TASK DETAILS:
From the line containing "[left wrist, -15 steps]" to the line containing "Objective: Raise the" in the records below, set down every line exactly as it stands, both ends included, and skip the pictures.

INPUT RECORDS:

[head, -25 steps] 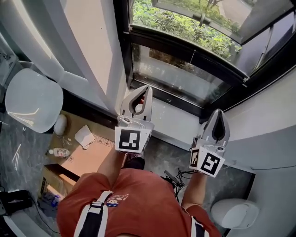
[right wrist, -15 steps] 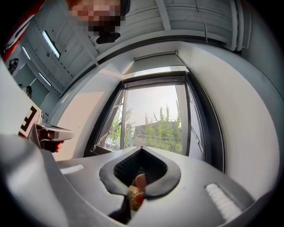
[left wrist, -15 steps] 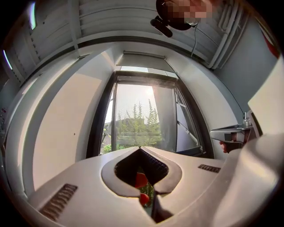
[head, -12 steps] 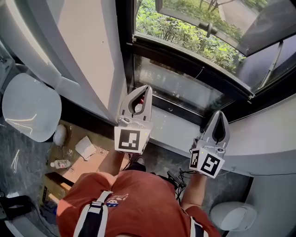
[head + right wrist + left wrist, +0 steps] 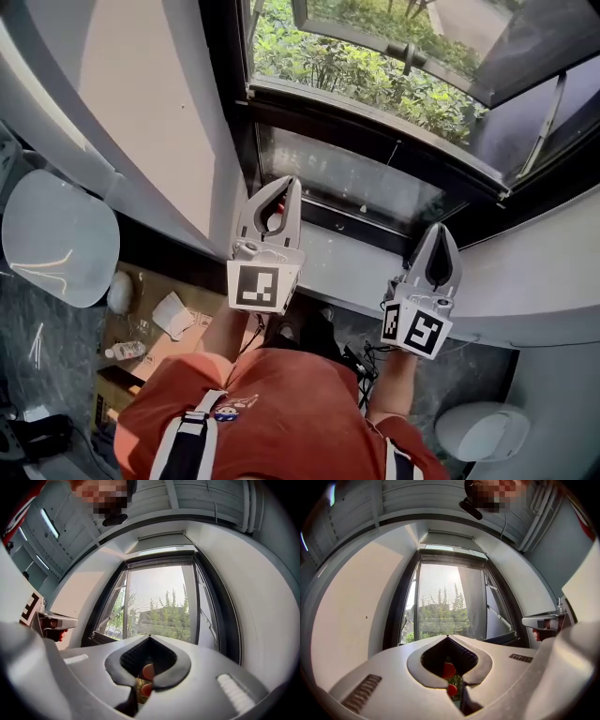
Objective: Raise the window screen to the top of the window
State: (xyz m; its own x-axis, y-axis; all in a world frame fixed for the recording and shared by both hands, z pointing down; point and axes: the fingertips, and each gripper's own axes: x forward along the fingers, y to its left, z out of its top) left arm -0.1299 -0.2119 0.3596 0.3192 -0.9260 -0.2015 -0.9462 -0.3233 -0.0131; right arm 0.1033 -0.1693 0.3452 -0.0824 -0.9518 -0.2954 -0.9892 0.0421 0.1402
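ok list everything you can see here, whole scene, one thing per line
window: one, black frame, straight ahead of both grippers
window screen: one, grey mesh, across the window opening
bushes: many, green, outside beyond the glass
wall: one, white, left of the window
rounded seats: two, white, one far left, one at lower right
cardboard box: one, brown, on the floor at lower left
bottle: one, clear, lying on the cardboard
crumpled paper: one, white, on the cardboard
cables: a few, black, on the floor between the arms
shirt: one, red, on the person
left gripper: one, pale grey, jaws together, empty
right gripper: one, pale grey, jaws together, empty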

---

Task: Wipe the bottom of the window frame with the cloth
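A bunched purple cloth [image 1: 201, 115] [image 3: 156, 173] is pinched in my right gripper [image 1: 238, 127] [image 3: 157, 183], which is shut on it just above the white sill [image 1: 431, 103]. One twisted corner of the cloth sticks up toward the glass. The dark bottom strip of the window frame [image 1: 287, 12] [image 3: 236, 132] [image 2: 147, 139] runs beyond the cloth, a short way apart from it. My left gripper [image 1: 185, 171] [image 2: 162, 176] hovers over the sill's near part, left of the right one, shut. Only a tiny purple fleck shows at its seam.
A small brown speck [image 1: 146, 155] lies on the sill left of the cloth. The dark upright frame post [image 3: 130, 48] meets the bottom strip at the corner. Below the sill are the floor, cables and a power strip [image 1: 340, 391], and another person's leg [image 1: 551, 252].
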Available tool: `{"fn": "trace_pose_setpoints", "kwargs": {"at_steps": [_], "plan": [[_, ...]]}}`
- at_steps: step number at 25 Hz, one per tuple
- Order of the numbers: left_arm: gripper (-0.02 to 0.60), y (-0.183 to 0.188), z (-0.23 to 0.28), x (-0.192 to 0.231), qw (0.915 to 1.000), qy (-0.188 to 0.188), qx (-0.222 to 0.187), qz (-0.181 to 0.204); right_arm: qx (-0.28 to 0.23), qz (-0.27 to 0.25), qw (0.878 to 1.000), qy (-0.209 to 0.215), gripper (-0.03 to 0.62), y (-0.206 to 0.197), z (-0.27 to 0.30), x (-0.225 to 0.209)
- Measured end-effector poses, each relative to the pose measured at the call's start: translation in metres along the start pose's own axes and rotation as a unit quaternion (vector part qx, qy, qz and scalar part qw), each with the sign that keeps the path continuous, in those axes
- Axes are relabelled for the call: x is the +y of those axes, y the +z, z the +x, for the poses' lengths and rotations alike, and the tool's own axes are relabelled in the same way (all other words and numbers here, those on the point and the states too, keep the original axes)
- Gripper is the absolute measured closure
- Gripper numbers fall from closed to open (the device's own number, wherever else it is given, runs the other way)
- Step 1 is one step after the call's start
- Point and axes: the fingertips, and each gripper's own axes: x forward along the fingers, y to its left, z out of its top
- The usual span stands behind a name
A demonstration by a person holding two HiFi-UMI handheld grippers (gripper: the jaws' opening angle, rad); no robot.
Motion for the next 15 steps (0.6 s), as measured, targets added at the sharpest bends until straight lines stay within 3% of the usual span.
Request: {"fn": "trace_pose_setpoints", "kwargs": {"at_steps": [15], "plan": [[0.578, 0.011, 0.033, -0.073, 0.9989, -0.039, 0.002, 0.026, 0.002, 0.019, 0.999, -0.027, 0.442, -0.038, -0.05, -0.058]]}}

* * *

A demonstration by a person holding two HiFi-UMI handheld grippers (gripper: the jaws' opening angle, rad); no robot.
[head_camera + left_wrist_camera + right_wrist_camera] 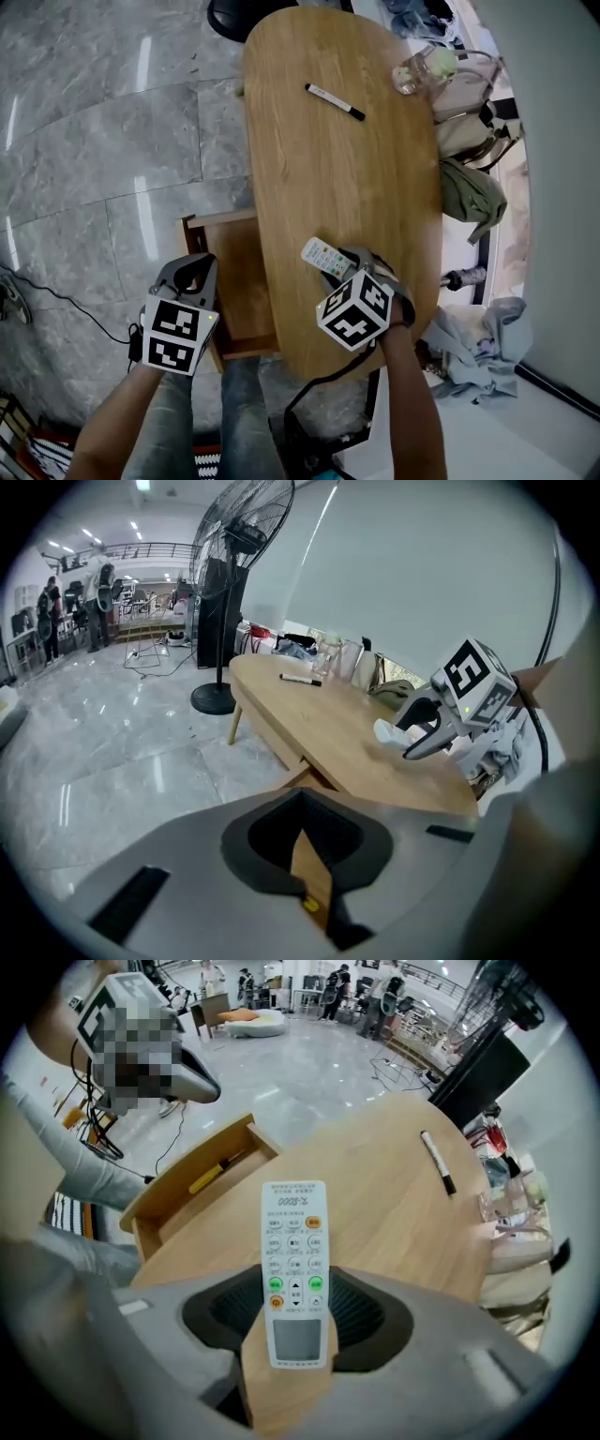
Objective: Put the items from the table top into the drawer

EXERCISE SOLUTION:
[left wrist, -15 steps] 
[head, -12 steps] 
[head + right wrist + left wrist, +0 steps] 
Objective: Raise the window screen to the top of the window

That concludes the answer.